Defense Secretary Caspar W. Weinberger ordered new security curbs yesterday on up to 60,000 military and civilian employes with access to secret codes and cryptographic equipment. Among those affected by the curbs are some workers at the National Security Agency, where Ronald William Pelton, accused of being a Soviet spy, had a top-secret clearance.

The restrictions, proposed last week in a Pentagon report on military security, were the first public countermeasures to a rash of spying arrests involving intelligence and military employes.

Weinberger's order for restrictions on cryptographic material follows calls by Reagan administration and congressional officials for stronger counterintelligence measures to combat foreign espionage.

The Defense Department, in a report requested by the Senate Select Committee on Intelligence, recommended that the government adopt tight controls over access by Pentagon employes to codes and coding equipment. Similar controls were dropped in 1975 because they were regarded as too burdensome to maintain over the hundreds of thousands of workers with access to secret cryptographic materials.
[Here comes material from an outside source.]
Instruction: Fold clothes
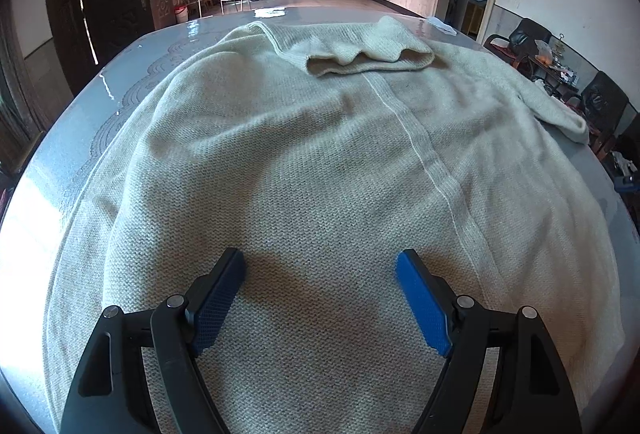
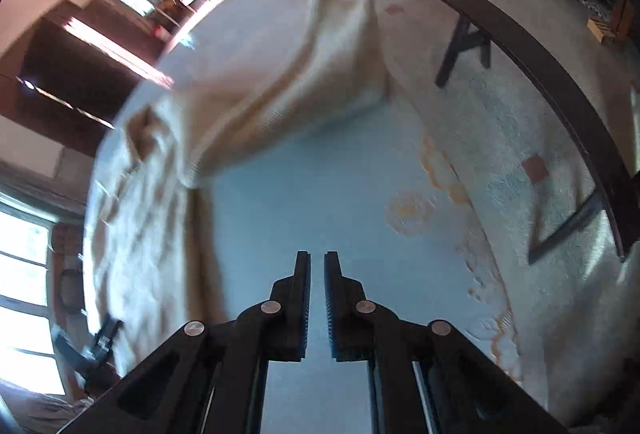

Pentagon spokesman Robert B. Sims said yesterday that the new security measures would be "narrowly focused" on 50,000 to 60,000 workers with access to the most sensitive data and equipment. He said many probably work at the NSA, the agency responsible for sending and receiving coded military data and intercepting and decoding foreign communications.

Sims said the restrictions would involve briefings to "sensitize" employes to spying dangers, new limits on access to codes and equipment and possibly regular lie-detector tests for some workers.